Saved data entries
============================================================
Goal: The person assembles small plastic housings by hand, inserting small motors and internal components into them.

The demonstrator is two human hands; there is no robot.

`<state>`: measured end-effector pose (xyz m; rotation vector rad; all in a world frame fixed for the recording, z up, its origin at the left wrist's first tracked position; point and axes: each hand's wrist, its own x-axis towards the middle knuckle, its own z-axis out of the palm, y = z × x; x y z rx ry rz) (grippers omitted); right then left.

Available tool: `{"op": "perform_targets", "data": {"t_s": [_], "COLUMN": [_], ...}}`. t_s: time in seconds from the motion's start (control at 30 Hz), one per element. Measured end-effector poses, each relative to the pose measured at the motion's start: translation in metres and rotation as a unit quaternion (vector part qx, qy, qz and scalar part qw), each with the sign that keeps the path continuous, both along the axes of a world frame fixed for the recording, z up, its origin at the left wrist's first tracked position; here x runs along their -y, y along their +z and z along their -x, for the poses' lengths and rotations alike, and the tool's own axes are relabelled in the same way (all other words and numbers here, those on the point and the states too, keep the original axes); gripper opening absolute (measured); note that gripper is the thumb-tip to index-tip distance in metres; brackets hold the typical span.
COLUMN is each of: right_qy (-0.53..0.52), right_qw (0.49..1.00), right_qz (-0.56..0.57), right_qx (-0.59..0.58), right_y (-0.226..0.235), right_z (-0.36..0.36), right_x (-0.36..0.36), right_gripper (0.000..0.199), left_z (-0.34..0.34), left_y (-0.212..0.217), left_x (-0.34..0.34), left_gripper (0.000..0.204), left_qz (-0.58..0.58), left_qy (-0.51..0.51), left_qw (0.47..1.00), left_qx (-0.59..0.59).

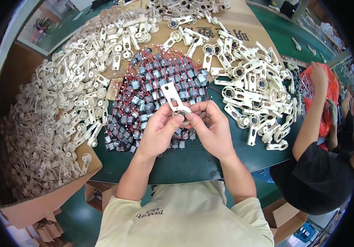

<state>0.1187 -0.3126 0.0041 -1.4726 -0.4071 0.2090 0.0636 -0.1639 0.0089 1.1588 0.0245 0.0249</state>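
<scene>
Between both hands I hold a white plastic housing [171, 94], its slotted handle pointing away from me and its round ring end toward me. Something dark shows inside the ring, partly covered by my thumbs. My left hand [159, 128] grips the ring end from the left, fingers curled behind it. From the right, my right hand [210, 126] closes on the same ring, thumb pressed on its edge. Just beyond and beneath the hands lies a pile of small metal motors [148, 82] with red wires.
A cardboard box [61, 187] at left overflows with white housings [41, 123]. More housings [251, 82] with dark centres are heaped at right on the green table [177, 171]. At far right a co-worker's arm [315, 103] reaches by a red plastic bag [329, 94]. Flattened cardboard [251, 20] lies behind.
</scene>
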Motion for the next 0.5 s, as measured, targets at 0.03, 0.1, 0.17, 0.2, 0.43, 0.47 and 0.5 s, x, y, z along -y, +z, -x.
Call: {"op": "perform_targets", "data": {"t_s": [0.03, 0.1, 0.17, 0.2, 0.43, 0.47, 0.5], "right_qy": [0.003, 0.008, -0.012, -0.017, -0.008, 0.022, 0.052], "right_qw": [1.000, 1.000, 0.999, 0.999, 0.995, 0.993, 0.989], "right_qz": [0.004, 0.002, 0.011, 0.020, -0.030, -0.041, -0.052], "right_qx": [0.021, 0.017, 0.028, 0.035, -0.090, -0.109, -0.128], "right_y": [-0.001, 0.001, 0.001, 0.002, 0.013, 0.013, 0.012], "right_z": [0.000, 0.000, 0.002, 0.000, -0.006, -0.006, -0.006], "right_x": [0.001, 0.003, 0.003, 0.002, 0.008, 0.008, 0.008], "right_gripper": [0.017, 0.016, 0.015, 0.015, 0.015, 0.015, 0.016], "left_z": [-0.001, -0.004, -0.003, -0.003, -0.001, -0.002, -0.003], "left_y": [0.000, -0.001, -0.004, -0.004, 0.001, -0.001, -0.001], "left_x": [0.000, 0.000, 0.002, 0.004, 0.004, 0.003, 0.005], "left_gripper": [0.039, 0.032, 0.029, 0.029, 0.036, 0.035, 0.032], "left_qz": [0.001, 0.033, -0.002, -0.018, -0.025, -0.036, -0.054], "left_qy": [0.005, -0.006, 0.013, 0.025, 0.029, 0.042, 0.053], "left_qw": [1.000, 0.999, 1.000, 0.999, 0.999, 0.998, 0.997], "left_qx": [0.004, -0.003, 0.011, 0.015, 0.011, 0.013, 0.019]}}
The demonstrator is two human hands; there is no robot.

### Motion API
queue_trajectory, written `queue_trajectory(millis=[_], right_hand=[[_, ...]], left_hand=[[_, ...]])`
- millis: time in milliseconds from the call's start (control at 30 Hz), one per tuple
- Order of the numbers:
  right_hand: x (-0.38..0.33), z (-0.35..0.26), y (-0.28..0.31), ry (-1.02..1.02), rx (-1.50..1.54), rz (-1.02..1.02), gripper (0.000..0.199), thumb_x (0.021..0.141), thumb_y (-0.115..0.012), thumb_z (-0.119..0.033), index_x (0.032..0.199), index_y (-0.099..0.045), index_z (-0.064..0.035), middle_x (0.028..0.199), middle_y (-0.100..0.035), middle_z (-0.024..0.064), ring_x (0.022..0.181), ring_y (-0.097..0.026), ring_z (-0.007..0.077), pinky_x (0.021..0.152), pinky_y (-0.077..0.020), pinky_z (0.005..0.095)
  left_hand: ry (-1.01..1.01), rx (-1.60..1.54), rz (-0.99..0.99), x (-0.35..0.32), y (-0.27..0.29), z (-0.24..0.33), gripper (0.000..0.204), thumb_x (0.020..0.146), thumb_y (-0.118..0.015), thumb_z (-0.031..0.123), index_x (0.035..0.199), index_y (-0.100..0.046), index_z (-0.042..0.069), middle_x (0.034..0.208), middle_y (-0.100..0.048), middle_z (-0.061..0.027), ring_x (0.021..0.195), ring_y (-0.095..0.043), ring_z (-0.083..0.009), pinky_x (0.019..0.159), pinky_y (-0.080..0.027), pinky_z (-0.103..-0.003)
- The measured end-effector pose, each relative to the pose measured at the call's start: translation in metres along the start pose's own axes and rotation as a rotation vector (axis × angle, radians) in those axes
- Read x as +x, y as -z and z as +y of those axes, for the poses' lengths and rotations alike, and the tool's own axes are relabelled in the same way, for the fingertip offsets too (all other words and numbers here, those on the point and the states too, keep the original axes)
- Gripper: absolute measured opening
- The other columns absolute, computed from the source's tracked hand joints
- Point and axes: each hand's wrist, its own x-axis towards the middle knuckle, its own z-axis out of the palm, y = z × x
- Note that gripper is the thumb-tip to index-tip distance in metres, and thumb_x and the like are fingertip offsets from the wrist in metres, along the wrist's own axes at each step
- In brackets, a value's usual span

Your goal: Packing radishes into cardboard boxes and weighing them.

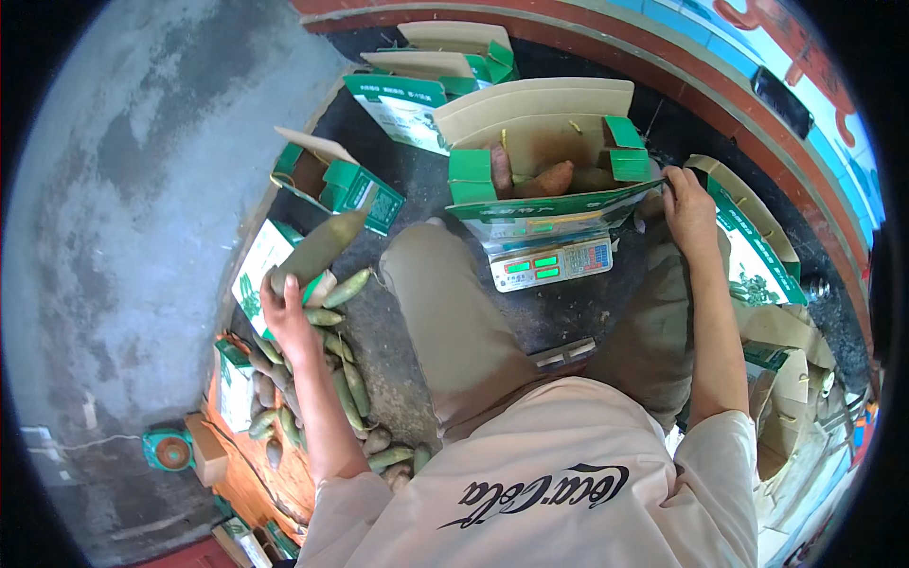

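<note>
On the dark floor (568, 317), smaller green vegetables (355, 383) lie near left. Above them, the left hand (289, 317) grips the near end of a large green vegetable (327, 246); it looks heavy, firm and smooth, best held round its middle. Farther right, the right hand (691, 204) grasps an open carton (544, 102) by its edge. A grey wall (170, 142) rises far left.

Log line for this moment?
left grip: holding large green vegetable; right grip: at near edge of open carton; carton: reddish-brown tuber inside; scale: display lit
</note>
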Motion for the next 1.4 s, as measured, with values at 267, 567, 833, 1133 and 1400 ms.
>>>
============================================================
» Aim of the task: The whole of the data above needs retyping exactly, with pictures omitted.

» Your solution:
Goal: The person assembles small plastic housings by hand, inserting small motors and internal components into them.

The demonstrator is two human hands; there is no robot.

`<state>`: measured end-effector pose (xyz m; rotation vector rad; all in a world frame fixed for the recording, z up, its origin at the left wrist's first tracked position; point and axes: each hand's wrist, its own x-axis towards the middle knuckle, its own z-axis out of the palm, y = z × x; x y z rx ry rz) (grippers omitted); right then left.

Available tool: `{"op": "perform_targets", "data": {"t_s": [_], "COLUMN": [_], ...}}`. t_s: time in seconds from the motion's start (control at 30 Hz), one per element. Measured end-effector poses, each relative to the pose measured at the motion's start: translation in metres and rotation as a unit quaternion (vector part qx, qy, qz and scalar part qw), each with the sign that keeps the path continuous, both along the axes of a world frame fixed for the recording, z up, its origin at the left wrist's first tracked position; here x runs along their -y, y along their +z and z along their -x, for the poses' lengths and rotations alike, and the tool's own axes are relabelled in the same way (all other words and numbers here, those on the point and the states too, keep the original axes); gripper opening absolute (measured); note that gripper is the thumb-tip to index-tip distance in metres; brackets hold the typical span.
COLUMN is each of: right_qy (-0.53..0.52), right_qw (0.49..1.00), right_qz (-0.56..0.57), right_qx (-0.59..0.58), right_y (-0.226..0.235), right_z (-0.36..0.36), right_x (-0.36..0.36), right_gripper (0.000..0.199), left_z (-0.34..0.34), left_y (-0.212..0.217), left_x (-0.34..0.34), left_gripper (0.000..0.204), left_qz (-0.58..0.58), left_qy (-0.51..0.51), left_qw (0.47..1.00), left_qx (-0.59..0.59).


<state>0.1187 -0.3126 0.0041 -1.4726 -0.4071 0.2090 0.0636 -0.1639 0.0089 1.1588 0.0245 0.0249</state>
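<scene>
Between both hands I hold a white plastic housing [171, 94], its slotted handle pointing away from me and its round ring end toward me. Something dark shows inside the ring, partly covered by my thumbs. My left hand [159, 128] grips the ring end from the left, fingers curled behind it. From the right, my right hand [210, 126] closes on the same ring, thumb pressed on its edge. Just beyond and beneath the hands lies a pile of small metal motors [148, 82] with red wires.
A cardboard box [61, 187] at left overflows with white housings [41, 123]. More housings [251, 82] with dark centres are heaped at right on the green table [177, 171]. At far right a co-worker's arm [315, 103] reaches by a red plastic bag [329, 94]. Flattened cardboard [251, 20] lies behind.
</scene>
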Motion for the next 0.5 s, as measured, targets at 0.03, 0.1, 0.17, 0.2, 0.43, 0.47 and 0.5 s, x, y, z along -y, +z, -x.
Call: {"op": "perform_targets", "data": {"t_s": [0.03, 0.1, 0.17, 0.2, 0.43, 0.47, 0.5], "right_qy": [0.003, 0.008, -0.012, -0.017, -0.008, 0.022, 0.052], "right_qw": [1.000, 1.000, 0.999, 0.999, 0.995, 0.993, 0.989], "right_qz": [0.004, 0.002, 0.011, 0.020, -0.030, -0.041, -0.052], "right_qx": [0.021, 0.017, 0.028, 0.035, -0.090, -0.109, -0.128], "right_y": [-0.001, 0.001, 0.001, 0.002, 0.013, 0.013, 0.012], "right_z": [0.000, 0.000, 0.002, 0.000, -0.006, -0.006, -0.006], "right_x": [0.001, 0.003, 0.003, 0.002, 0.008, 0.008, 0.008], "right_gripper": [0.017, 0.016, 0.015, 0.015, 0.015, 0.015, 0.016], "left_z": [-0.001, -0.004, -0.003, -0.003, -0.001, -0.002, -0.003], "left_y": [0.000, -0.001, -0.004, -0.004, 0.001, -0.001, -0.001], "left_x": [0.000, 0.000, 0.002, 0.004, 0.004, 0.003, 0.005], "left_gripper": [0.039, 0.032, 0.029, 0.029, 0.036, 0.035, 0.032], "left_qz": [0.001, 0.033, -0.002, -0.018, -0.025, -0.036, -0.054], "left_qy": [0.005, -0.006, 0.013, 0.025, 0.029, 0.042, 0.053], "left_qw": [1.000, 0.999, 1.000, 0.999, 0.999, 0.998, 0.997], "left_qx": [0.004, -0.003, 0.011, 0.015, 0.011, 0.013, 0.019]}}
The demonstrator is two human hands; there is no robot.

### Motion API
queue_trajectory, written `queue_trajectory(millis=[_], right_hand=[[_, ...]], left_hand=[[_, ...]])`
- millis: time in milliseconds from the call's start (control at 30 Hz), one per tuple
- Order of the numbers:
  right_hand: x (-0.38..0.33), z (-0.35..0.26), y (-0.28..0.31), ry (-1.02..1.02), rx (-1.50..1.54), rz (-1.02..1.02), gripper (0.000..0.199), thumb_x (0.021..0.141), thumb_y (-0.115..0.012), thumb_z (-0.119..0.033), index_x (0.032..0.199), index_y (-0.099..0.045), index_z (-0.064..0.035), middle_x (0.028..0.199), middle_y (-0.100..0.035), middle_z (-0.024..0.064), ring_x (0.022..0.181), ring_y (-0.097..0.026), ring_z (-0.007..0.077), pinky_x (0.021..0.152), pinky_y (-0.077..0.020), pinky_z (0.005..0.095)
  left_hand: ry (-1.01..1.01), rx (-1.60..1.54), rz (-0.99..0.99), x (-0.35..0.32), y (-0.27..0.29), z (-0.24..0.33), gripper (0.000..0.204), thumb_x (0.020..0.146), thumb_y (-0.118..0.015), thumb_z (-0.031..0.123), index_x (0.035..0.199), index_y (-0.100..0.046), index_z (-0.042..0.069), middle_x (0.034..0.208), middle_y (-0.100..0.048), middle_z (-0.061..0.027), ring_x (0.021..0.195), ring_y (-0.095..0.043), ring_z (-0.083..0.009), pinky_x (0.019..0.159), pinky_y (-0.080..0.027), pinky_z (-0.103..-0.003)
- The measured end-effector pose, each relative to the pose measured at the call's start: translation in metres along the start pose's own axes and rotation as a rotation vector (axis × angle, radians) in those axes
- Read x as +x, y as -z and z as +y of those axes, for the poses' lengths and rotations alike, and the tool's own axes are relabelled in the same way, for the fingertip offsets too (all other words and numbers here, those on the point and the states too, keep the original axes)
- Gripper: absolute measured opening
- The other columns absolute, computed from the source's tracked hand joints
- Point and axes: each hand's wrist, its own x-axis towards the middle knuckle, its own z-axis out of the palm, y = z × x
- Note that gripper is the thumb-tip to index-tip distance in metres, and thumb_x and the like are fingertip offsets from the wrist in metres, along the wrist's own axes at each step
- In brackets, a value's usual span

Your goal: Packing radishes into cardboard boxes and weighing them.


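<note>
On the dark floor (568, 317), smaller green vegetables (355, 383) lie near left. Above them, the left hand (289, 317) grips the near end of a large green vegetable (327, 246); it looks heavy, firm and smooth, best held round its middle. Farther right, the right hand (691, 204) grasps an open carton (544, 102) by its edge. A grey wall (170, 142) rises far left.

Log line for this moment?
left grip: holding large green vegetable; right grip: at near edge of open carton; carton: reddish-brown tuber inside; scale: display lit
</note>
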Motion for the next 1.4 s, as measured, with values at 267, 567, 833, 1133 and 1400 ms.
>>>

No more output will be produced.